Nothing should be output except the lines from the top of the material below through the line that contains "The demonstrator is", each exactly as written.

• [Records for the exercise]:
____

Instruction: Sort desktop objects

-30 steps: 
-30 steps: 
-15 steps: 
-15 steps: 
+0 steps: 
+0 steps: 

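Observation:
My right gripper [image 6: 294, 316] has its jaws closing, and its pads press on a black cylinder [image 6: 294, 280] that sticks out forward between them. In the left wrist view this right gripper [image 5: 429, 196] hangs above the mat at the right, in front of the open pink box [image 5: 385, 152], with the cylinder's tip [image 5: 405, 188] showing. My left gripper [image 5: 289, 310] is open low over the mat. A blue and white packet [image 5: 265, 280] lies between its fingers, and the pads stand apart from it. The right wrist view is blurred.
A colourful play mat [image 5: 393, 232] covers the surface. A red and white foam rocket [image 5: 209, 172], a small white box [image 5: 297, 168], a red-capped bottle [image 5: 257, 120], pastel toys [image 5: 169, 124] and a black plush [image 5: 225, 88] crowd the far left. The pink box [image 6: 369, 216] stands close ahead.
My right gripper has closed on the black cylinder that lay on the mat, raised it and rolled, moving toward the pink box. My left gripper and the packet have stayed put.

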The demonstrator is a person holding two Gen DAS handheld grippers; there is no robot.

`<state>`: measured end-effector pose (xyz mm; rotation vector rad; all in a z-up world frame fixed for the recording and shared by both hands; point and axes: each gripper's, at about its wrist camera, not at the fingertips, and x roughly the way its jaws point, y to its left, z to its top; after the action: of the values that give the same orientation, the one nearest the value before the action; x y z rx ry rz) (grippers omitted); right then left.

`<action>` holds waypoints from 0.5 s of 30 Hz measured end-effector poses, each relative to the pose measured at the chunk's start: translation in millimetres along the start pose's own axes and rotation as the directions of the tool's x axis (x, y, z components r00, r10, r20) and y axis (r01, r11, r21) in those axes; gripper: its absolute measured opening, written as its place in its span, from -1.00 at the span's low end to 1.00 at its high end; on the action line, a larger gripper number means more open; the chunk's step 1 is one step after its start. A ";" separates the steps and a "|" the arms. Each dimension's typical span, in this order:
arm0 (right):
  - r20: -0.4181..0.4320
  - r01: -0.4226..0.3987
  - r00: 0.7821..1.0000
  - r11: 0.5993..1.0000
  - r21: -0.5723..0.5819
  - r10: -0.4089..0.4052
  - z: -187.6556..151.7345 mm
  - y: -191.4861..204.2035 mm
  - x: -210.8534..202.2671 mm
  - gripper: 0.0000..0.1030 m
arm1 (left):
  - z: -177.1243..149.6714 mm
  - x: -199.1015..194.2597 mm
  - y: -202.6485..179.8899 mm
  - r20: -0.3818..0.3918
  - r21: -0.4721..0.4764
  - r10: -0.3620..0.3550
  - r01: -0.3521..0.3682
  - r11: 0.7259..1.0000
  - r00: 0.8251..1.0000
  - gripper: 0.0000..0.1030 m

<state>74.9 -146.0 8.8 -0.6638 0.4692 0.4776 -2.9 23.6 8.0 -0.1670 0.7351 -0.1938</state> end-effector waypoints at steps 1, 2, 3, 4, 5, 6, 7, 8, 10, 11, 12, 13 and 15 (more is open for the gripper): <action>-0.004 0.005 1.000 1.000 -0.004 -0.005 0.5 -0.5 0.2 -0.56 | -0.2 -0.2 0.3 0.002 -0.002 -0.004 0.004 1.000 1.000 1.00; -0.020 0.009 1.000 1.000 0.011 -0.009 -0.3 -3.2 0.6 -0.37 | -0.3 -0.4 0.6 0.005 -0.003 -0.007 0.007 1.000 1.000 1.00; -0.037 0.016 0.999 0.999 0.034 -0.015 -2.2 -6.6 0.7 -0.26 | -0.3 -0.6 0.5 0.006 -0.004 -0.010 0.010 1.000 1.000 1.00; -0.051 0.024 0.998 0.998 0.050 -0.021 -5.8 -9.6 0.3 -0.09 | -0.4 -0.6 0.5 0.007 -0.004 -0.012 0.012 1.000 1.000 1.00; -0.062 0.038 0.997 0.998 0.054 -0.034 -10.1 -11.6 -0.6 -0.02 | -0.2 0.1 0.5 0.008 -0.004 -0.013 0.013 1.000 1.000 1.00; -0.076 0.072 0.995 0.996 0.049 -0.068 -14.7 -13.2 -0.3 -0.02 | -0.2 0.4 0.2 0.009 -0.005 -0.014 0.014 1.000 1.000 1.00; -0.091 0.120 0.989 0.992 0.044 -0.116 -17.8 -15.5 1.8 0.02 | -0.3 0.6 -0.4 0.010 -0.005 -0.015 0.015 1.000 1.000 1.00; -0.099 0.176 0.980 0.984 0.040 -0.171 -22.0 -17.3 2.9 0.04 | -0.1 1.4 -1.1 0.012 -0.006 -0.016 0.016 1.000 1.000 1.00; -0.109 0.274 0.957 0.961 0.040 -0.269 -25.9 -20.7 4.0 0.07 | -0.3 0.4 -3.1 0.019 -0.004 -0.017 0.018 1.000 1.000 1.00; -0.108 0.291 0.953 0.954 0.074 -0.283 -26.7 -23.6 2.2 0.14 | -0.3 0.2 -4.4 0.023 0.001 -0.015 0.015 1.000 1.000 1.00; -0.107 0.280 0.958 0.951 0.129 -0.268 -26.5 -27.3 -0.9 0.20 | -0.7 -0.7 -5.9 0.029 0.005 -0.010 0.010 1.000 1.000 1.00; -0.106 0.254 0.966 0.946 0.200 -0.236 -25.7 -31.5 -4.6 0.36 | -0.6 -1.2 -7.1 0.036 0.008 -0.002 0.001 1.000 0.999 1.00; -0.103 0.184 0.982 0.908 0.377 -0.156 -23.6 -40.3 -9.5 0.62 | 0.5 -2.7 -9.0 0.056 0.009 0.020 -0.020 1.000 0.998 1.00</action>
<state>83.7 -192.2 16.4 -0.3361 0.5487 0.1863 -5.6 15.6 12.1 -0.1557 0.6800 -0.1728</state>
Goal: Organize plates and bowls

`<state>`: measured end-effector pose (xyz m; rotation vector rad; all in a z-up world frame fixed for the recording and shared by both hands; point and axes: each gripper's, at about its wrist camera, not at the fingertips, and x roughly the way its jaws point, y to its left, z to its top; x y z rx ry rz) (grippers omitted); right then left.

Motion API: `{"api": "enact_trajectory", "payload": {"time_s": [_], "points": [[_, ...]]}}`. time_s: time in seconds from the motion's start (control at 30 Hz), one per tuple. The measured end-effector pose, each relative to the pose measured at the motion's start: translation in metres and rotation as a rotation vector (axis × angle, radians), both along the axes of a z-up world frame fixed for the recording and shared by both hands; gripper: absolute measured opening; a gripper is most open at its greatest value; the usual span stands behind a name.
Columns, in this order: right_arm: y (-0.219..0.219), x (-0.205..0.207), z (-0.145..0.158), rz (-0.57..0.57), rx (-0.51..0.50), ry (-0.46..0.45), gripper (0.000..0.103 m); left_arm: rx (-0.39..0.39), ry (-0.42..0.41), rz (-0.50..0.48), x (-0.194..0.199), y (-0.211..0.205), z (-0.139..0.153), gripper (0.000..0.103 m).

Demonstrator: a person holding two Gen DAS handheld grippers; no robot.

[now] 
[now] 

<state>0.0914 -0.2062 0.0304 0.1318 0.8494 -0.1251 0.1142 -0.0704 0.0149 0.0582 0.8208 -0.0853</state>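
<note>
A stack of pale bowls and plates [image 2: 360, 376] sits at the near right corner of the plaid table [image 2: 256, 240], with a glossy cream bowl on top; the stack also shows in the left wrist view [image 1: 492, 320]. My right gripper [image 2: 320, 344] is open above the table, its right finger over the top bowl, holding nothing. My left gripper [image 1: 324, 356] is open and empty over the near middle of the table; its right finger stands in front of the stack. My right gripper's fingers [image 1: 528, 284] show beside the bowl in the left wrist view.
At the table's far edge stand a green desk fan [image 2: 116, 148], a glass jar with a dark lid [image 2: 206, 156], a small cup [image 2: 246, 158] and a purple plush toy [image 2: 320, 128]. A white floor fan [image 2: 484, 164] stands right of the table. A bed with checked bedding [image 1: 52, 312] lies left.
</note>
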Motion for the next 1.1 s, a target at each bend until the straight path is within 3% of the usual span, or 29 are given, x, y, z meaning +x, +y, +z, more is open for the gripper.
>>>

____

• [Exercise answer]:
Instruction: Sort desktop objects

-30 steps: 
-30 steps: 
-15 steps: 
-15 steps: 
+0 steps: 
+0 steps: 

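Observation:
My right gripper [image 6: 294, 316] has its jaws closing, and its pads press on a black cylinder [image 6: 294, 280] that sticks out forward between them. In the left wrist view this right gripper [image 5: 429, 196] hangs above the mat at the right, in front of the open pink box [image 5: 385, 152], with the cylinder's tip [image 5: 405, 188] showing. My left gripper [image 5: 289, 310] is open low over the mat. A blue and white packet [image 5: 265, 280] lies between its fingers, and the pads stand apart from it. The right wrist view is blurred.
A colourful play mat [image 5: 393, 232] covers the surface. A red and white foam rocket [image 5: 209, 172], a small white box [image 5: 297, 168], a red-capped bottle [image 5: 257, 120], pastel toys [image 5: 169, 124] and a black plush [image 5: 225, 88] crowd the far left. The pink box [image 6: 369, 216] stands close ahead.
My right gripper has closed on the black cylinder that lay on the mat, raised it and rolled, moving toward the pink box. My left gripper and the packet have stayed put.
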
The demonstrator is a person holding two Gen DAS handheld grippers; there is no robot.

With this, the answer is done.